● **WHAT THE TASK REQUIRES**:
Write out, word for word, the first line of the data below and every line after it through the one containing "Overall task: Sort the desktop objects".

(Collected data entries)
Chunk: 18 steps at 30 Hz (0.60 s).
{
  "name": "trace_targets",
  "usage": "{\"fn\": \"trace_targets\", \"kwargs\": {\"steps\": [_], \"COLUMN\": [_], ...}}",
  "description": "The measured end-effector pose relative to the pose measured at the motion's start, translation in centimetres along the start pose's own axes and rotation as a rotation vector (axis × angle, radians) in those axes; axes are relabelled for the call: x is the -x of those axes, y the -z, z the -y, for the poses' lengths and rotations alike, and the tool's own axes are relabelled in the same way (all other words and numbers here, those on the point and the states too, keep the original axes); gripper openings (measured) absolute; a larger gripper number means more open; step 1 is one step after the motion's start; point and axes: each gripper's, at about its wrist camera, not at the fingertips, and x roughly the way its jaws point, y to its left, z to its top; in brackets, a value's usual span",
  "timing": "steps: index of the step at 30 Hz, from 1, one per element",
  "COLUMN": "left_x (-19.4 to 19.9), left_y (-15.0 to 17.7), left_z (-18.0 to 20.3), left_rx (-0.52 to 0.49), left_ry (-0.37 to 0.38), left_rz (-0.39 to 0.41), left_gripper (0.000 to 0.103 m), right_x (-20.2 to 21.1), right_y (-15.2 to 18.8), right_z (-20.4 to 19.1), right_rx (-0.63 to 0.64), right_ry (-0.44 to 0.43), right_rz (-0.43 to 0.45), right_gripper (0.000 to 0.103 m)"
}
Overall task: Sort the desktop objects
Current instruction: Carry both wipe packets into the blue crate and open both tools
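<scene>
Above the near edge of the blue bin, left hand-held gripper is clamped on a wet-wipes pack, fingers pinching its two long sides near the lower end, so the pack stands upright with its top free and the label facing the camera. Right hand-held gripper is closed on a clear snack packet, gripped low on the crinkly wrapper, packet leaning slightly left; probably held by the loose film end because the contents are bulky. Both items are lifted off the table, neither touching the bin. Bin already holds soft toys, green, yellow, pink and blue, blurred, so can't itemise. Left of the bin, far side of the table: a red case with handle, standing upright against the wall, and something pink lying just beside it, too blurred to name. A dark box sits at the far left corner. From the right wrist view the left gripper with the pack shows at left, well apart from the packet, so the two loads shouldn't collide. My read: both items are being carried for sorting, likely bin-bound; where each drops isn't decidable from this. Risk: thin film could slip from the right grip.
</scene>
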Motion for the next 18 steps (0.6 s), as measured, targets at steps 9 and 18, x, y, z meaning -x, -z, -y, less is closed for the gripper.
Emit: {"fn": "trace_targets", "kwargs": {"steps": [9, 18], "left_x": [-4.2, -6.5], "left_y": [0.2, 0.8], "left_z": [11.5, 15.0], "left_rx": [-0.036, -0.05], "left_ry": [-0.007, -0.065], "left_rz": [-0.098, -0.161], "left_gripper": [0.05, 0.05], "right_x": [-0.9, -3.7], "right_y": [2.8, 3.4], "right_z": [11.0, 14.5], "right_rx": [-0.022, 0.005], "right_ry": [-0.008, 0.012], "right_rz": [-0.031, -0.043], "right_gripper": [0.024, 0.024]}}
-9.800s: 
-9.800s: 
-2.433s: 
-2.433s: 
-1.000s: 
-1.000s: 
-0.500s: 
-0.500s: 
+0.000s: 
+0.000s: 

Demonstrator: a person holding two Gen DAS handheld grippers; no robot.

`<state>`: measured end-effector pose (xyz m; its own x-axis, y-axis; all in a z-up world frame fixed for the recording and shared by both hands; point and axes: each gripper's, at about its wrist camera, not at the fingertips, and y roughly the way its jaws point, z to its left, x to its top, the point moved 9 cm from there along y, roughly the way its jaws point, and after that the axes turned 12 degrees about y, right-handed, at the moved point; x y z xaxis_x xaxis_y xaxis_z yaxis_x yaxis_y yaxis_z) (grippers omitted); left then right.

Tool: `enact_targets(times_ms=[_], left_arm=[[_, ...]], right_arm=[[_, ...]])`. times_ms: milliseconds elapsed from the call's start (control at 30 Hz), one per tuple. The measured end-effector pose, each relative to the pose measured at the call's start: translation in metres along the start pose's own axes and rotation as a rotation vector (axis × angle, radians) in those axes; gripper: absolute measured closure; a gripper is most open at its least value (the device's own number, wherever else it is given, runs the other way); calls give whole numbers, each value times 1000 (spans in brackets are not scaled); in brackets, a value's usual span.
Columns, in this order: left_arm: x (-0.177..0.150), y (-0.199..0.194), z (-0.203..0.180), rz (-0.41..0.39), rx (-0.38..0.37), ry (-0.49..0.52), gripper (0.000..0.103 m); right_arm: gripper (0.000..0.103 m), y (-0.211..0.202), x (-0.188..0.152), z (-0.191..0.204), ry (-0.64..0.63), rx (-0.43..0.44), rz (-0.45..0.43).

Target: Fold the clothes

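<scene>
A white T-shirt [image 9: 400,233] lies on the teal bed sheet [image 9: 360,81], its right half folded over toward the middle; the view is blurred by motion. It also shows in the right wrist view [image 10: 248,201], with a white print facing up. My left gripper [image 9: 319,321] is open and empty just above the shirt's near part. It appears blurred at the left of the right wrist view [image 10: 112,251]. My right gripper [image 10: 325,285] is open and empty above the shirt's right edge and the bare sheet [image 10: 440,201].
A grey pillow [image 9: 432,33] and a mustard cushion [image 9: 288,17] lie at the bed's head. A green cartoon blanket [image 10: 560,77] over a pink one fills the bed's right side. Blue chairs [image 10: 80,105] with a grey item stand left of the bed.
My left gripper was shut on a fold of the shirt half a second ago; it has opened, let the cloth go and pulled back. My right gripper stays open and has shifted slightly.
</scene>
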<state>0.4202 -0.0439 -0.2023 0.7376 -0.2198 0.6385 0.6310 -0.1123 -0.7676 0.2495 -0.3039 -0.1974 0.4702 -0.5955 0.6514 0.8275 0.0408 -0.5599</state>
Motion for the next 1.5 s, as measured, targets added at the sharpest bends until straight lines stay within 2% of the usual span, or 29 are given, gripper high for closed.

● **OUTPUT OF THE TASK**:
Chunk: 18 steps at 30 Hz (0.60 s).
{
  "name": "trace_targets",
  "usage": "{\"fn\": \"trace_targets\", \"kwargs\": {\"steps\": [_], \"COLUMN\": [_], ...}}",
  "description": "The measured end-effector pose relative to the pose measured at the motion's start, translation in centimetres along the start pose's own axes and rotation as a rotation vector (axis × angle, radians) in those axes; axes are relabelled for the call: x is the -x of those axes, y the -z, z the -y, for the poses' lengths and rotations alike, and the tool's own axes are relabelled in the same way (all other words and numbers here, those on the point and the states too, keep the original axes); gripper openings (measured) absolute; a larger gripper number means more open; step 1 is one step after the motion's start; point and axes: each gripper's, at about its wrist camera, not at the fingertips, and x roughly the way its jaws point, y to its left, z to its top; in brackets, a value's usual span",
  "timing": "steps: index of the step at 30 Hz, from 1, one per element",
  "COLUMN": "left_x (-19.4 to 19.9), left_y (-15.0 to 17.7), left_z (-18.0 to 20.3), left_rx (-0.52 to 0.49), left_ry (-0.37 to 0.38), left_rz (-0.39 to 0.41), left_gripper (0.000 to 0.103 m), right_x (-20.2 to 21.1), right_y (-15.2 to 18.8), right_z (-20.4 to 19.1), right_rx (-0.63 to 0.64), right_ry (-0.44 to 0.43), right_rz (-0.43 to 0.45), right_gripper (0.000 to 0.103 m)"
}
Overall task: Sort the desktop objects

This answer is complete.